Action item: Across the whole listing, return each line exactly, with no images included.

Data block:

==================================================

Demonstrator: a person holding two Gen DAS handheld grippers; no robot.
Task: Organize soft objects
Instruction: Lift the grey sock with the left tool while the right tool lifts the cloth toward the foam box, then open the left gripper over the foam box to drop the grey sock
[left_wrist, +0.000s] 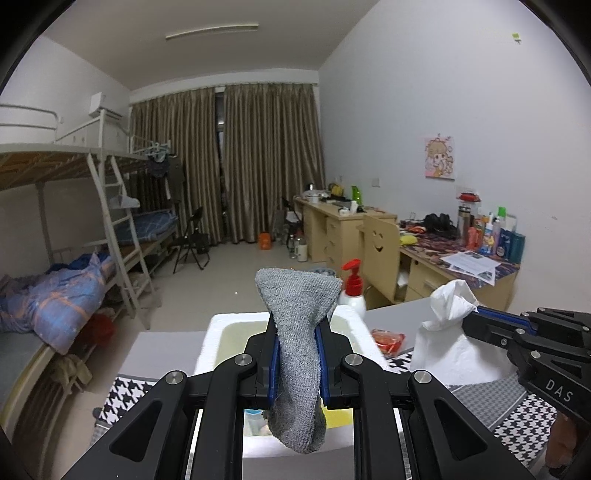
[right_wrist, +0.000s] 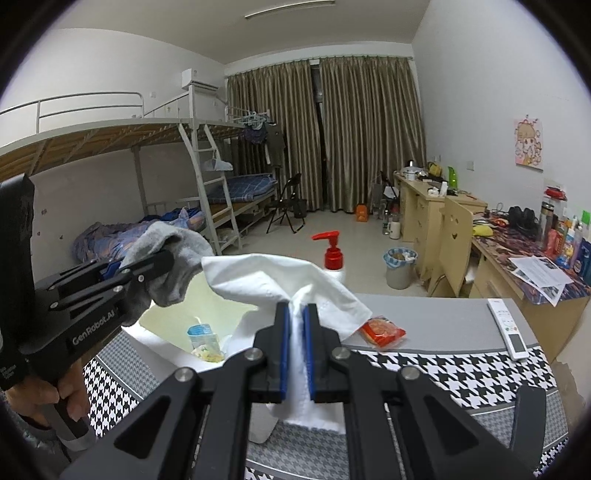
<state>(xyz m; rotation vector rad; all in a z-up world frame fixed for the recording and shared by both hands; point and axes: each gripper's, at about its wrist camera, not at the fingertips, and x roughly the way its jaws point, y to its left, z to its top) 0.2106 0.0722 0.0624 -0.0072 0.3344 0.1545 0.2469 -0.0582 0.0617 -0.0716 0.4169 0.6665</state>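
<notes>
My left gripper (left_wrist: 297, 332) is shut on a grey sock (left_wrist: 295, 306) that sticks up between the blue pads and hangs below them, above the white foam box (left_wrist: 221, 325). In the right wrist view the same gripper (right_wrist: 162, 258) holds the sock (right_wrist: 177, 251) at the left, over the box (right_wrist: 162, 343). My right gripper (right_wrist: 295, 314) is shut on a white tissue (right_wrist: 266, 277) that fans out ahead of its pads. From the left wrist, that gripper (left_wrist: 476, 314) and its tissue (left_wrist: 450, 332) sit at the right, beside the box.
A red-pump white bottle (right_wrist: 332, 254) stands behind the box. A red snack packet (right_wrist: 382, 330) and a white remote (right_wrist: 509, 328) lie on the grey table with its houndstooth cloth (right_wrist: 443, 373). Small packets (right_wrist: 205, 341) lie inside the box. A bin (right_wrist: 399, 267), desks and bunk beds stand beyond.
</notes>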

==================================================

Answer to this exercise:
Demonstrator: a person holding two Gen DAS handheld grippers; no robot.
Task: Organize soft objects
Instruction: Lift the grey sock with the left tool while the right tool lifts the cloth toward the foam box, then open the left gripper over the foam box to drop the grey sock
[left_wrist, +0.000s] 
[right_wrist, +0.000s] 
<state>(xyz m; rotation vector rad; all in a z-up world frame fixed for the recording and shared by both hands; point and axes: each gripper's, at about its wrist camera, not at the fingertips, and x roughly the way its jaws point, y to its left, z to its top) 0.2106 0.0722 0.0624 -0.0072 0.3344 0.1545 0.2469 -0.0582 0.0617 -0.0716 0.4169 0.6665</state>
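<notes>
My left gripper (left_wrist: 297, 332) is shut on a grey sock (left_wrist: 295, 306) that sticks up between the blue pads and hangs below them, above the white foam box (left_wrist: 221, 325). In the right wrist view the same gripper (right_wrist: 162, 258) holds the sock (right_wrist: 177, 251) at the left, over the box (right_wrist: 162, 343). My right gripper (right_wrist: 295, 314) is shut on a white tissue (right_wrist: 266, 277) that fans out ahead of its pads. From the left wrist, that gripper (left_wrist: 476, 314) and its tissue (left_wrist: 450, 332) sit at the right, beside the box.
A red-pump white bottle (right_wrist: 332, 254) stands behind the box. A red snack packet (right_wrist: 382, 330) and a white remote (right_wrist: 509, 328) lie on the grey table with its houndstooth cloth (right_wrist: 443, 373). Small packets (right_wrist: 205, 341) lie inside the box. A bin (right_wrist: 399, 267), desks and bunk beds stand beyond.
</notes>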

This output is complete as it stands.